The trade-war-escalation is a decidedly negative gear shift for has been a looming "tail risk" for markets. And I use that decidedly overused term very lightly, as a tail risk is supposed to be something out of left-field, rather than something that's been a source of constant focus and rumination.
But anyway, one of the immediate casualties of the escalation has been emerging market equities, with a number of Asian markets getting particularly clobbered - giving back some of the hard-earned gains that had been chalked up since the Dec lows for EM equities.
On the bright side, it's helped push valuations back towards more interesting levels. I remarked on this in my weekly report last week (talked EM equity valuations + the evolving macro/sentiment picture). But I also previously talked about it a few weeks back when I noted that the valuation story was looking less compelling...
On with the key chart for today, this chart has a lot going on, and needs some explanation, but the key takeaway is that EM valuations look reasonable.
The chart shows the median and upper/lower quartiles of the blended historical z-score of the trailing PE, forward PE, price to cash earnings, and price to book ratio, across the 24 countries which are currently included in the MSCI emerging markets index. In other words, it gives a generalization of where valuations are tracking across EM countries relative to history.
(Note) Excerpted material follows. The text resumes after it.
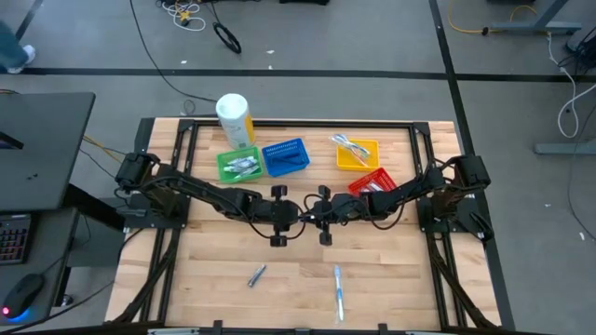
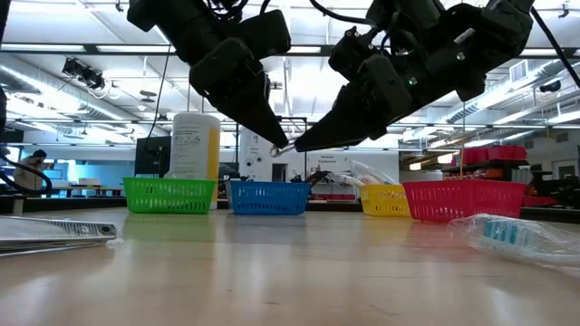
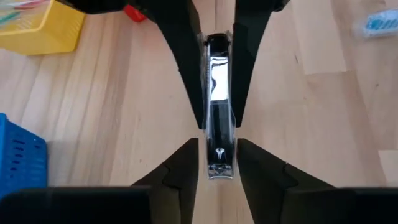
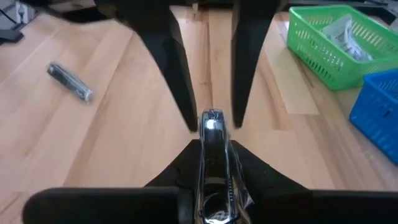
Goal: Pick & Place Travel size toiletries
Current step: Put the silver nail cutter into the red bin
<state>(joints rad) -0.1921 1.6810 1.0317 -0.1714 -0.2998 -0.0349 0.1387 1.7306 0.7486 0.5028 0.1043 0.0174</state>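
In the middle of the high view, the right pincer [image 1: 314, 215] pinches a small wrapped dark item [image 3: 216, 124] above the bench [image 1: 214, 261] (handover pose); the left pincer [image 1: 291, 220] is spread around it.

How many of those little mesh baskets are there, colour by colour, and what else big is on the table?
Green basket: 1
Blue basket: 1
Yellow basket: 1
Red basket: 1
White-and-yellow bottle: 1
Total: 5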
The median country looks cheap vs history, and for long term investors fortune tends to favor the buyers of lower rather than higher valuations (there are of course many exceptions to this across countries and epochs).
The logical next question is who what where? ...or at least who/where?
Next chart shows the valuation map for EM countries, and for those who pay any attention it should come as little surprise who occupies the top right vs bottom left quadrants.
For completeness, the chart shows the blended PE ratio across the bottom axis, and on the side axis: where the current valuation reading sits vs history for that particular country.
See I like to look at things this way, because often times you'll be looking at a country that has a low PE - but then you notice that it's not particularly out of the ordinary for that country e.g. compare and contrast Brazil vs China.
But for EM more broadly (i.e. talking about an index/aggregate level), there's a few simple drivers.
Given the lower starting point valuations, EM equities are at an advantage but still need a few things to go right. The nascent economic recovery/stabilization needs to gain traction, China stimulus needs to come through, and ideally DM/US don't go into a full blown recession. A trade deal might be nice, but not essential.
As for what could go wrong, it's the usual things - as noted if the US or developed markets in general rollover into recession it's going to be hard for EM to perform. The other threats overhanging are the possibility of a stronger dollar and a commodity market re-bear.
It's not clear cut or easy, because both the negative and positive drivers I just mentioned are all entirely plausible. Thankfully, over the long run valuations have a habit of speaking for themselves, so I'll leave you on that note.